> **Activity**
Please print the whole of the listing that follows exactly.

> **Provided material**
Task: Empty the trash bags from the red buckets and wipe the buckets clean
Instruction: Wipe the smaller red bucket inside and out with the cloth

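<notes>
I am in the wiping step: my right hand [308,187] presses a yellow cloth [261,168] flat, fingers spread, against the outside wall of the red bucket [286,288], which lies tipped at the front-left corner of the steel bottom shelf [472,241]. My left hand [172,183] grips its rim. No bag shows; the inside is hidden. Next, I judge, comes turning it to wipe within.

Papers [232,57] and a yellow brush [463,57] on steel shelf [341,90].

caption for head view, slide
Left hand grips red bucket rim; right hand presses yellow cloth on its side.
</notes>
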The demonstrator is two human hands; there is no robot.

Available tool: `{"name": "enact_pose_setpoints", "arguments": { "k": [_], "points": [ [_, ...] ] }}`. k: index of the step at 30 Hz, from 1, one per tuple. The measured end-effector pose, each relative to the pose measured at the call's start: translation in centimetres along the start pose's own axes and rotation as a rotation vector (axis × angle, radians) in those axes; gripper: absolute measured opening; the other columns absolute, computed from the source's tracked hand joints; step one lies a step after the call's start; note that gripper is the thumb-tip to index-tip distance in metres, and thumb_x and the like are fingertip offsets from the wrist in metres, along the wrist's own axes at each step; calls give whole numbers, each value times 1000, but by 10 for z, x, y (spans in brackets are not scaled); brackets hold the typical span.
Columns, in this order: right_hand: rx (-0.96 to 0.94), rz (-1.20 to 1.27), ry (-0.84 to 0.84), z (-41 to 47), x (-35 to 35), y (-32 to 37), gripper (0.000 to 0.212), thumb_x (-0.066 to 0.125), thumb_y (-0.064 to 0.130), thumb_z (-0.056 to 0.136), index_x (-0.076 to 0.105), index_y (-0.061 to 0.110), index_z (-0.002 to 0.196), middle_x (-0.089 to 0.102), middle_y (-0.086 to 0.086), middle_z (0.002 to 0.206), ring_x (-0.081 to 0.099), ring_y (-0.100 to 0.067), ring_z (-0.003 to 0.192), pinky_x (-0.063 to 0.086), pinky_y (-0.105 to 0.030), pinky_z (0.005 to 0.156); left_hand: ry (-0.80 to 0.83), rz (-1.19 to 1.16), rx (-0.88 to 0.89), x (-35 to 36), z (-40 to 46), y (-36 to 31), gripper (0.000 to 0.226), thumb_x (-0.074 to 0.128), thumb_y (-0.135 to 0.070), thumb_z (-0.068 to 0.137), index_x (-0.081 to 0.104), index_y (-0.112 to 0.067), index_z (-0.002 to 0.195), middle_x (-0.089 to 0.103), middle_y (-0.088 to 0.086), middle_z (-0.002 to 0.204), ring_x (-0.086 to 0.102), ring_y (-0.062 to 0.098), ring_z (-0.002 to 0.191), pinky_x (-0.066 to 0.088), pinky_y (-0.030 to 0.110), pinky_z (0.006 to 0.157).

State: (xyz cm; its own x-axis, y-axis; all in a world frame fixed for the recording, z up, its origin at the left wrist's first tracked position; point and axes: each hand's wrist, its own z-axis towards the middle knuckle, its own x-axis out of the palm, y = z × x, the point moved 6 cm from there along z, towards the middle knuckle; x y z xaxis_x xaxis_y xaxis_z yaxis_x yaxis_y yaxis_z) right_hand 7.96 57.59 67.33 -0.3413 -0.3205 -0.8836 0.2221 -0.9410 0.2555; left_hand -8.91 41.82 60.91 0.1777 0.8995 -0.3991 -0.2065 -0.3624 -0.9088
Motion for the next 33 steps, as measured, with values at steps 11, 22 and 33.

> **Exercise output**
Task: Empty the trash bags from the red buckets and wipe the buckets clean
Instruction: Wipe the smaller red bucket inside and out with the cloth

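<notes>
I am in the wiping step: my right hand [308,187] presses a yellow cloth [261,168] flat, fingers spread, against the outside wall of the red bucket [286,288], which lies tipped at the front-left corner of the steel bottom shelf [472,241]. My left hand [172,183] grips its rim. No bag shows; the inside is hidden. Next, I judge, comes turning it to wipe within.

Papers [232,57] and a yellow brush [463,57] on steel shelf [341,90].

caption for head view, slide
Left hand grips red bucket rim; right hand presses yellow cloth on its side.
</notes>
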The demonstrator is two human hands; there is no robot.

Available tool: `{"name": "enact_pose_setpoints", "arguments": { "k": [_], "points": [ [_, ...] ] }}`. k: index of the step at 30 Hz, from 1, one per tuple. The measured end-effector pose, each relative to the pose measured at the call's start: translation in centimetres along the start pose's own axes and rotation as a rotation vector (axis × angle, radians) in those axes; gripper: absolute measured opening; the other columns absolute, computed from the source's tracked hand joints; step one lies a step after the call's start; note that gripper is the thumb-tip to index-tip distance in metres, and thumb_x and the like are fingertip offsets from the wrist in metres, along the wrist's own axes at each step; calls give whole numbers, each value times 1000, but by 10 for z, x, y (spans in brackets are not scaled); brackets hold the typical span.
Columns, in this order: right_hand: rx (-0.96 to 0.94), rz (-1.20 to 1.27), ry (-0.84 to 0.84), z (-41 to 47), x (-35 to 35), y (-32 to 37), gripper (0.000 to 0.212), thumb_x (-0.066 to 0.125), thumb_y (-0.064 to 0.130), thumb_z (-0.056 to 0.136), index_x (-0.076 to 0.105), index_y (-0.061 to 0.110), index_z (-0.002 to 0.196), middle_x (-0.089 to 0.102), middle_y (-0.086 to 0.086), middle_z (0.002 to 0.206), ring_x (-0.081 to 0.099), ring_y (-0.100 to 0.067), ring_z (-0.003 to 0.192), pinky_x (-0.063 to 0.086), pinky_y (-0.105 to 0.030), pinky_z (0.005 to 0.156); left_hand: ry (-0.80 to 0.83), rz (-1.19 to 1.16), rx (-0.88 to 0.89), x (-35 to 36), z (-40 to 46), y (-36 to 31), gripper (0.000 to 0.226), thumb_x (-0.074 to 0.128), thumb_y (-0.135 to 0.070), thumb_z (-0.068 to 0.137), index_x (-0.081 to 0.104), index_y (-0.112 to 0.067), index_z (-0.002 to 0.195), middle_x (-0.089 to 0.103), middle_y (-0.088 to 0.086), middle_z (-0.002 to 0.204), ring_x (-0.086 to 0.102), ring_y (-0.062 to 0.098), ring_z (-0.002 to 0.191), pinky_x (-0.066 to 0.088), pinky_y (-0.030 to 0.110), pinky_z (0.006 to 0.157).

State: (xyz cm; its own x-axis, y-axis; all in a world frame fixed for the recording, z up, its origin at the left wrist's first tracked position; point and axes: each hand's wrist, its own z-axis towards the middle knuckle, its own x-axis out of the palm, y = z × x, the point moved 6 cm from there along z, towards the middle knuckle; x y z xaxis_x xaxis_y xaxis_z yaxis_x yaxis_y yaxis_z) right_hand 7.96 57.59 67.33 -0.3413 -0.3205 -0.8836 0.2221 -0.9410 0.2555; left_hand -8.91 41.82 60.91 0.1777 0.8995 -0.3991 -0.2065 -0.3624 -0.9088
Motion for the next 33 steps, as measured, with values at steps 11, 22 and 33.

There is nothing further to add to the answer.